* **Try it**: For the listing below, print exactly the lines from the line with "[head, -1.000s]" to the line with "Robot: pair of", both included, and nothing beyond them.

(Given data Opens)

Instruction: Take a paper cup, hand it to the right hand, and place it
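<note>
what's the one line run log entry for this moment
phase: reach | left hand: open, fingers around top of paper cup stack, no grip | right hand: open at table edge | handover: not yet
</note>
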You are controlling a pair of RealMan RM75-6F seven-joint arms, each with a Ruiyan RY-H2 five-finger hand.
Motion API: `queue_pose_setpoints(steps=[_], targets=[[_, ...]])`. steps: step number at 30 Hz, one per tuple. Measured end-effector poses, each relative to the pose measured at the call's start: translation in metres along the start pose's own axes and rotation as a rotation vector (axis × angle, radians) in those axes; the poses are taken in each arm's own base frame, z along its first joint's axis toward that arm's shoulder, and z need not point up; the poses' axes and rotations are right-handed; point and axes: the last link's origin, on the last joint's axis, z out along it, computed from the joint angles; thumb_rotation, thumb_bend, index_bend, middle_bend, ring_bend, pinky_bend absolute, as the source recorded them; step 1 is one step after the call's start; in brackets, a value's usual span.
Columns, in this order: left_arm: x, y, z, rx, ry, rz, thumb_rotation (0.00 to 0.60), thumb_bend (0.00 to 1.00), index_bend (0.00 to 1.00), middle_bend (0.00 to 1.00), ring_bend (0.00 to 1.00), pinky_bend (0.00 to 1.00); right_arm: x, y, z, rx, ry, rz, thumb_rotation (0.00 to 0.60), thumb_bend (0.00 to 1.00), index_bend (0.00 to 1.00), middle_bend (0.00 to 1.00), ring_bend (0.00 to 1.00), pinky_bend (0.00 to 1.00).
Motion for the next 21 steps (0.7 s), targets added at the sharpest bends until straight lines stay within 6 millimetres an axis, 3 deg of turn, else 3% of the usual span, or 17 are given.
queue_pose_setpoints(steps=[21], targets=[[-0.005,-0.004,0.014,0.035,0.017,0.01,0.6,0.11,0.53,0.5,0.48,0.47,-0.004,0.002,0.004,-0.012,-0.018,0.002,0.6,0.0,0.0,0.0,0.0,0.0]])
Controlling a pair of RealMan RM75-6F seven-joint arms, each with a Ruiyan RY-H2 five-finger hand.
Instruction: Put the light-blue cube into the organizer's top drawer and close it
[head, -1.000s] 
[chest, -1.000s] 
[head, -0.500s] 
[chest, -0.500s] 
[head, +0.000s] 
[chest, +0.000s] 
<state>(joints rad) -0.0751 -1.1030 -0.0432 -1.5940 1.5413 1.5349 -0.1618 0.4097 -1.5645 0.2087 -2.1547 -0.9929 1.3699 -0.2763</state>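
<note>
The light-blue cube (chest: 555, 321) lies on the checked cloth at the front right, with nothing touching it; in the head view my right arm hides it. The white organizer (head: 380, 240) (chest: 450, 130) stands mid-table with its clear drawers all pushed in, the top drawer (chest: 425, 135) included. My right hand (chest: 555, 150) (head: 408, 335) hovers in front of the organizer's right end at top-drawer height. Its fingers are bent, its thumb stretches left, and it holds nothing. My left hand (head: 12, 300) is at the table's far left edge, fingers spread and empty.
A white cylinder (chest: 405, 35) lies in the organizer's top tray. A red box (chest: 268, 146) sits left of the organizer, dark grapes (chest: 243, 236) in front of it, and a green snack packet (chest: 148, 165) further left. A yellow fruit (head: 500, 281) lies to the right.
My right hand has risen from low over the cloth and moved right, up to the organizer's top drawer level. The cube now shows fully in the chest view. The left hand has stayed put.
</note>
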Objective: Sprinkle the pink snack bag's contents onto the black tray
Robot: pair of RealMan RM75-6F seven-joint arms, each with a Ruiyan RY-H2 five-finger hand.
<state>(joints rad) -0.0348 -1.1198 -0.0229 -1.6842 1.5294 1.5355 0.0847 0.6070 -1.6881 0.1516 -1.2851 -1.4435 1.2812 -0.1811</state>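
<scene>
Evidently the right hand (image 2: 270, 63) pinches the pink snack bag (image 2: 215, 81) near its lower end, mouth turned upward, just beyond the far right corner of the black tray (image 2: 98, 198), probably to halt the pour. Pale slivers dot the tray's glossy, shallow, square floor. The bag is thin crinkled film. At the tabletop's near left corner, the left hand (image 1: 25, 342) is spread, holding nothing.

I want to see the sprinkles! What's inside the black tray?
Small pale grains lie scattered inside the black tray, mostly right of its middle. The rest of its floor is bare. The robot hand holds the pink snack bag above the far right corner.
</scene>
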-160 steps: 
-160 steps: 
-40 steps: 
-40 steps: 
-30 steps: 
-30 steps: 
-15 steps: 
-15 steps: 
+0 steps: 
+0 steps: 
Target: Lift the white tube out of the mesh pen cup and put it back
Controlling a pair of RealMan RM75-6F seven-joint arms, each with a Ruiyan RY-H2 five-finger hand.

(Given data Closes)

* **Exercise answer**:
[head, -1.000s] 
[chest, -1.000s] 
[head, -0.500s] 
[chest, -0.500s] 
[head, +0.000s] 
[chest, +0.000s] 
<state>(joints rad) -0.0751 -1.1030 -0.0432 -1.5940 1.5413 1.5349 -0.1618 0.4097 -1.5645 0.2087 -2.1547 -0.9929 1.3699 -0.2763</state>
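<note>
The light-blue cube (chest: 555, 321) lies on the checked cloth at the front right, with nothing touching it; in the head view my right arm hides it. The white organizer (head: 380, 240) (chest: 450, 130) stands mid-table with its clear drawers all pushed in, the top drawer (chest: 425, 135) included. My right hand (chest: 555, 150) (head: 408, 335) hovers in front of the organizer's right end at top-drawer height. Its fingers are bent, its thumb stretches left, and it holds nothing. My left hand (head: 12, 300) is at the table's far left edge, fingers spread and empty.
A white cylinder (chest: 405, 35) lies in the organizer's top tray. A red box (chest: 268, 146) sits left of the organizer, dark grapes (chest: 243, 236) in front of it, and a green snack packet (chest: 148, 165) further left. A yellow fruit (head: 500, 281) lies to the right.
My right hand has risen from low over the cloth and moved right, up to the organizer's top drawer level. The cube now shows fully in the chest view. The left hand has stayed put.
</note>
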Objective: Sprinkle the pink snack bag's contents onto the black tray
Robot: pair of RealMan RM75-6F seven-joint arms, each with a Ruiyan RY-H2 five-finger hand.

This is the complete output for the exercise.